Brisa sintió un inmenso alivio cuando se despidió de Mario y cogió un taxi en el aeropuerto de Barcelona. El taxista resultó ser uno de esos tipos charlatanes con ganas de ligar y hasta de invitarla a unas tapas en un recóndito local presuntamente regentado por su madre.
Brisa no estaba de humor para bromas. Tras dejarle claro que no estaba interesada en su conversación, ni mucho menos en las tapas de su madre, marcó el número de teléfono de Roberto.
—Hola, Brisa. ¿Cómo estás? —preguntó él con un tono de voz muy agitado, que denotaba preocupación—. ¿Ya has llegado a Barcelona? —inquirió a continuación sin darle tiempo a responder a la primera pregunta.
—Acabo de llegar…
—He intentado llamarte varias veces, pero ha sido imposible localizarte —la cortó Roberto antes de que pudiera añadir ninguna otra frase.
—En Londres he tenido el teléfono desconectado —informó Brisa.
Al otro lado de la línea, se formó un espeso muro de silencio que Brisa se encargó de traspasar.
—Escucha, Roberto, tengo un par de asuntos que resolver esta tarde, y después me gustaría verte. Tengo que explicarte algunas cosas.
—¿Qué ha sucedido? —preguntó él, un tanto alarmado.
—Prefiero contártelo en persona. No quiero hablar de ello por el móvil. ¿A qué hora quedamos?
—No lo sé. Estoy en mitad de un registro judicial a una gestoría, y después tendré que ir a otros despachos a requisar documentación. Me temo que esto se prolongará hasta altas horas. En cuanto acabe, te aviso.

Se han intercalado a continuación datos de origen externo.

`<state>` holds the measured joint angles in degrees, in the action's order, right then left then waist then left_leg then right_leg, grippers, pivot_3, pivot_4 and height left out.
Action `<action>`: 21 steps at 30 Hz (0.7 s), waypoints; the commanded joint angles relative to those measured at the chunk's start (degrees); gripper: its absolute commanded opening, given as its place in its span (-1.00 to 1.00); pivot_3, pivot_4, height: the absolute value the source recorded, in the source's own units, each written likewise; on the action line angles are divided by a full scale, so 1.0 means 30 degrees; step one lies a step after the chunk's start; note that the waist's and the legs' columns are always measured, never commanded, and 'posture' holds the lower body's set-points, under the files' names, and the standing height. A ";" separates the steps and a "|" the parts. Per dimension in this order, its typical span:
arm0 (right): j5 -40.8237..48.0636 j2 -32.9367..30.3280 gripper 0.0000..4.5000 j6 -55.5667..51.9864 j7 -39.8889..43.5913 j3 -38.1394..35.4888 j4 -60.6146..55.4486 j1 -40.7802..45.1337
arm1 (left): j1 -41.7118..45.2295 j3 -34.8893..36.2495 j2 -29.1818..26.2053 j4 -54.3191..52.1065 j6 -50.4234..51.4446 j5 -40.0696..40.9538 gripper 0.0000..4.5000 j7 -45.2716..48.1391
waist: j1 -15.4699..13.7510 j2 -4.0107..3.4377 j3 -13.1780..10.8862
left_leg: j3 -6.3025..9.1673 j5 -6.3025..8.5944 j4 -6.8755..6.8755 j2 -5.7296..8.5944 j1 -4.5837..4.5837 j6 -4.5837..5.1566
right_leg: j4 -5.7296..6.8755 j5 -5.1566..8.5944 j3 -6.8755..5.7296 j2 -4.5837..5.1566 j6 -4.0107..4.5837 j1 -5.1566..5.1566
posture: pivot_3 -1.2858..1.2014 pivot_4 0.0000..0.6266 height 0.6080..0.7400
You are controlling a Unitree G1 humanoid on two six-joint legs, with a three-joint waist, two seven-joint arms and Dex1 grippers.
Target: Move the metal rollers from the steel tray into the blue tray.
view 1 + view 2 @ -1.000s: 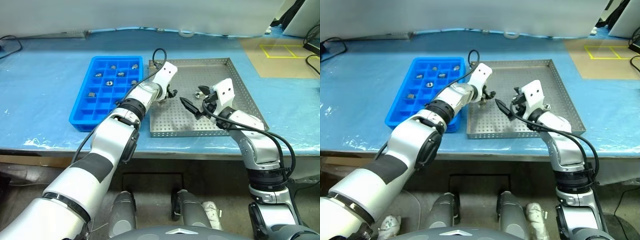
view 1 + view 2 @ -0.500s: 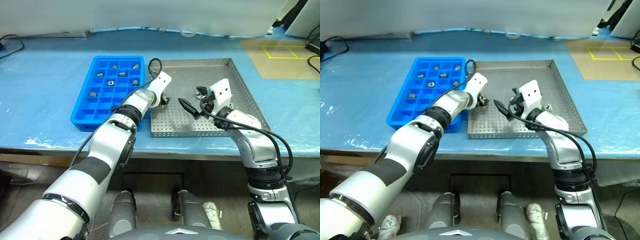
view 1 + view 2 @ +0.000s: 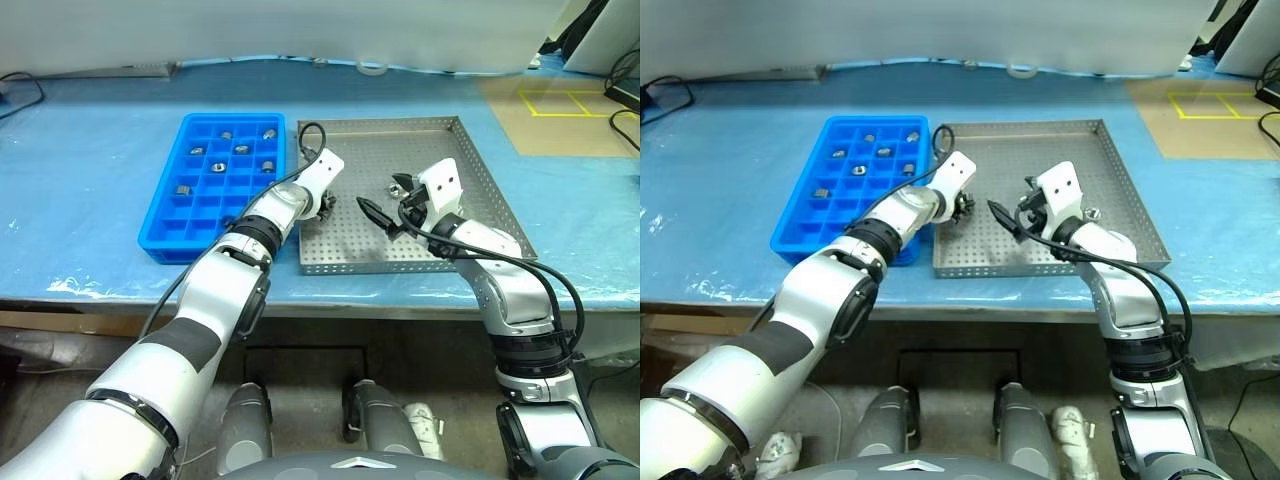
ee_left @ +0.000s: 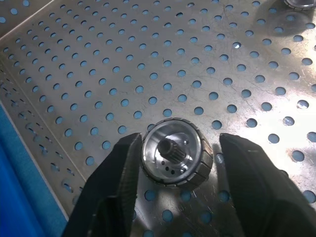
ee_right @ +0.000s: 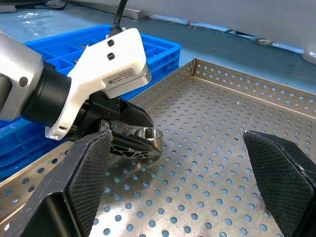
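On the perforated floor of the steel tray, near its left wall, my left gripper is down and shut on one of the metal rollers, which rests on the floor between the fingers. The same roller appears in the right wrist view. My right gripper hovers over the tray's middle, open, holding nothing, pointing toward the left gripper. Another roller lies in the steel tray beside the right hand. The blue tray sits just left of the steel tray, with several rollers in its far compartments.
Both trays rest on a blue-covered table whose front edge runs just below them. A brown patch with yellow tape squares lies at the back right. A white tape ring sits behind the steel tray, and cables at far left.
My left gripper came down to the steel tray's floor and closed on a roller. The right arm has stayed where it was, still open.
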<state>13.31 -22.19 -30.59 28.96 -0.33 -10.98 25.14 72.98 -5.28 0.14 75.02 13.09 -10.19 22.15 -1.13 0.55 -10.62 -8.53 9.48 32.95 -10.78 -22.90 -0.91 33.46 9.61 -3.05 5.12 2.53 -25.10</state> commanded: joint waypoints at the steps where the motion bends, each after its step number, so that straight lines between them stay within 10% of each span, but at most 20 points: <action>1: 0.0000 -0.0071 1.00 0.0421 -0.0018 -0.0095 -0.0160 0.0365 | -0.0459 -0.0350 -0.0149 0.0041 0.0196 -0.0328 -0.08 0.0662 | 0.0005 0.0000 0.0000 | 0.0001 0.0000 0.0000 0.0000 0.0000 0.0000 | 0.0000 0.0000 0.0000 0.0000 0.0000 -0.0001 | -0.17 -0.52 1.00; 21: 0.1324 -0.0573 1.00 0.0467 0.1446 -0.0748 0.0005 0.2214 | -0.2639 0.2054 -0.3202 -0.4343 -0.4411 0.3170 -0.08 0.6871 | -0.0002 -0.0021 0.0008 | -0.0015 -0.0002 -0.0104 -0.0019 0.0034 0.0001 | -0.0075 -0.0001 -0.0001 -0.0003 0.0004 0.0009 | -0.10 -0.52 1.00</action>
<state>15.90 -23.10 -30.45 32.16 -1.02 -9.90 30.09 64.84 -1.10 -8.27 65.71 1.42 -3.02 41.74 -1.14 0.49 -10.60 -8.57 9.48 32.62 -10.84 -22.81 -0.91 33.24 9.61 -3.05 5.11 2.54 -25.08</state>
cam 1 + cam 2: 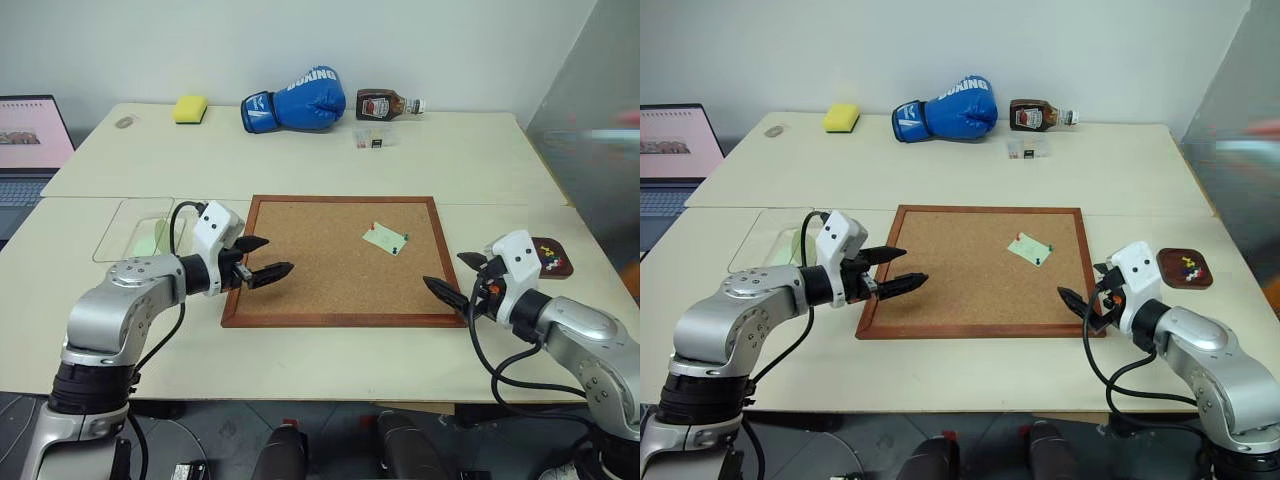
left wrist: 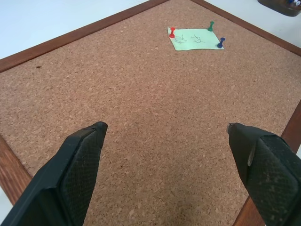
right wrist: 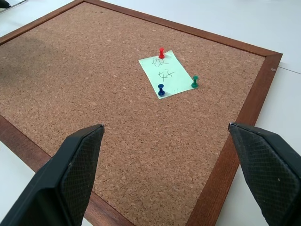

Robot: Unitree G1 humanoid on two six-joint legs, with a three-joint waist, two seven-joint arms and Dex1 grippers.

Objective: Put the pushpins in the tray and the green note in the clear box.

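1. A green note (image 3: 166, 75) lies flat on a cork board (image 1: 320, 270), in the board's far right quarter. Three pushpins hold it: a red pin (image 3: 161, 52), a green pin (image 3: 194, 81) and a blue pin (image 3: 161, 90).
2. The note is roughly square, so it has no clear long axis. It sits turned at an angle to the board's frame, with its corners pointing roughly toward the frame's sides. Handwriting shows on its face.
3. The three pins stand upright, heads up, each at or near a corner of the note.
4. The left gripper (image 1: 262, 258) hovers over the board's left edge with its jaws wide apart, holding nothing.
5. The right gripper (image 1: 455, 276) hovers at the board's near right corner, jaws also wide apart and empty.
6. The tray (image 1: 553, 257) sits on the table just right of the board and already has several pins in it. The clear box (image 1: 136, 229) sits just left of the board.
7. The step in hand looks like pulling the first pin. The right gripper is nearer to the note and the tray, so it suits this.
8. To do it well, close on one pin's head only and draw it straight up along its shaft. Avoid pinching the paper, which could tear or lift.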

—No te preocupes. He tenido una noche muy agitada y necesito descansar. ¿Qué te parece quedar pronto mañana e irnos de excursión lejos de la ciudad? Me apetece cambiar de aires, analizar lo sucedido con perspectiva y tomar algunas decisiones importantes.
—A mí también me iría bien. Además, creo que conozco el lugar idóneo. Lo mejor sería salir sobre las siete para evitar el tráfico.
—¿Adónde me piensas llevar?
—Sorpresa. Tú fíate de mí.
—De acuerdo. Seré una niña buena, me acostaré pronto y a las siete te pasaré a buscar.